Eu os cumprimento com um aceno de cabeça. Ginny se senta ao lado de Draco e toma sua mão. Eu me sento ao lado dela.
- Espero que isso seja realmente importante, Malfoy! - eu resmungo, sentando em uma das cadeiras vazias. - Eu estava perseguindo um grupo de comensais na Irlanda. Iria fazer um estrago em seu acampamento esta noite se não tivesse recebido o teu recado.

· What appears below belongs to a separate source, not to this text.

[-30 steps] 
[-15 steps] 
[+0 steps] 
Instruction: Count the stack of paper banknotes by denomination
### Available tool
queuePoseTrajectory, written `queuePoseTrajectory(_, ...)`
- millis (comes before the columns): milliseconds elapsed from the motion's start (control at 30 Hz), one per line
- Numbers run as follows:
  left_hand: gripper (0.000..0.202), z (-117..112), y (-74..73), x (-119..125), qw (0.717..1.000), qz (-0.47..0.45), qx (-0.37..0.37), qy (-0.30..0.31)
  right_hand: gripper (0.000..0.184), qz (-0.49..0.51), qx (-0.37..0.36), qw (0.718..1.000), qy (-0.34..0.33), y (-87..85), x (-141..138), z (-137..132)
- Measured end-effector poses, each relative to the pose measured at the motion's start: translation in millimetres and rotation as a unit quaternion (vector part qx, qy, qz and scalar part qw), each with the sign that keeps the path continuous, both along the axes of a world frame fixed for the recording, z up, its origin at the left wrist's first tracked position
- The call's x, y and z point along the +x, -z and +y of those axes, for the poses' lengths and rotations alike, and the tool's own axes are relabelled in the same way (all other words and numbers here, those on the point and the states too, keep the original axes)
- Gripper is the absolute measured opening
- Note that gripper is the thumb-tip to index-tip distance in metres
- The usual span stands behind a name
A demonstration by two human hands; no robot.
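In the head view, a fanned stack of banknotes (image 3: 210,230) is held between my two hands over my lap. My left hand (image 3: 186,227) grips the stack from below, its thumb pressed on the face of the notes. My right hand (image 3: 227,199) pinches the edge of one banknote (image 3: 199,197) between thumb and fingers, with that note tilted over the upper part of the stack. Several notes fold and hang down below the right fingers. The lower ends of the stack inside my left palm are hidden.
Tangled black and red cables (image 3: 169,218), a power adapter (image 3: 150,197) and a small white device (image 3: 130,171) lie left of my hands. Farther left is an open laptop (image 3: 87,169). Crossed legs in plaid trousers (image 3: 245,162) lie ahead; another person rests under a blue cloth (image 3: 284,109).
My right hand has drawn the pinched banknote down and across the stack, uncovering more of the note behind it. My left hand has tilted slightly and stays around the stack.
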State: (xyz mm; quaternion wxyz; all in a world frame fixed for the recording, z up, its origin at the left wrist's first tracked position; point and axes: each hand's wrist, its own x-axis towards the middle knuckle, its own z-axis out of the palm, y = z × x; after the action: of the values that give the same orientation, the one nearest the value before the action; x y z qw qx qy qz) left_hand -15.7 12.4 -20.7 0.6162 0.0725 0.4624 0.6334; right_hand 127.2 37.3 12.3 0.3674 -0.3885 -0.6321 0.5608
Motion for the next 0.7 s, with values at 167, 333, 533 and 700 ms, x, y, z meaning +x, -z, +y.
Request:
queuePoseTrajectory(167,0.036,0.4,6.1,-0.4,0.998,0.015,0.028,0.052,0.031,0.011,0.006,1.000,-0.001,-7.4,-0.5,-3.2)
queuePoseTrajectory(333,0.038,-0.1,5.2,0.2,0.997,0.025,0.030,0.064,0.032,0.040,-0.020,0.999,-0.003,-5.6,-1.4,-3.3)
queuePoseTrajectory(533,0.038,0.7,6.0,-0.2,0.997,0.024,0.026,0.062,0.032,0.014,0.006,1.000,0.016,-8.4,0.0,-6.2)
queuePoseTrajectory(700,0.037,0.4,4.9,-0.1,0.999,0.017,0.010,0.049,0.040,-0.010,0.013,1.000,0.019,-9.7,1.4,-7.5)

- É muito mais importante do que você pode imaginar, Weasley! - ele diz com um sorriso assustador. Os olhos de um louco. - É algo que pode mudar tudo!
- Você já pode falar!
- Não. Ainda falta uma pessoa.
Antes que eu pergunte quem, vejo uma figura de longos cabelos castanhos, muito armados, vestida como uma trouxa entrando. Não seria preciso que alguém me apresentasse. Eu a reconheceria em qualquer lugar, em qualquer época, em qualquer sentido. Mesmo depois de quinze anos. Foi só olhar para ela e eu soube. Tudo nela mudara, mas eu a reconheci só pela maneira de caminhar. Só pelo seu jeito.
Hermione Granger.
* The Beatles, Golden Slumbers
N/A: Qualquer semelhança com X-Men: A Era do Apocalipse não é mera coincidência. Essa saga da Marvel, lançada no Brasil entre os anos de 1997 e 1998, serviu como fonte de inspiração para esta fic. Inclusive quanto ao cabelo do Draco.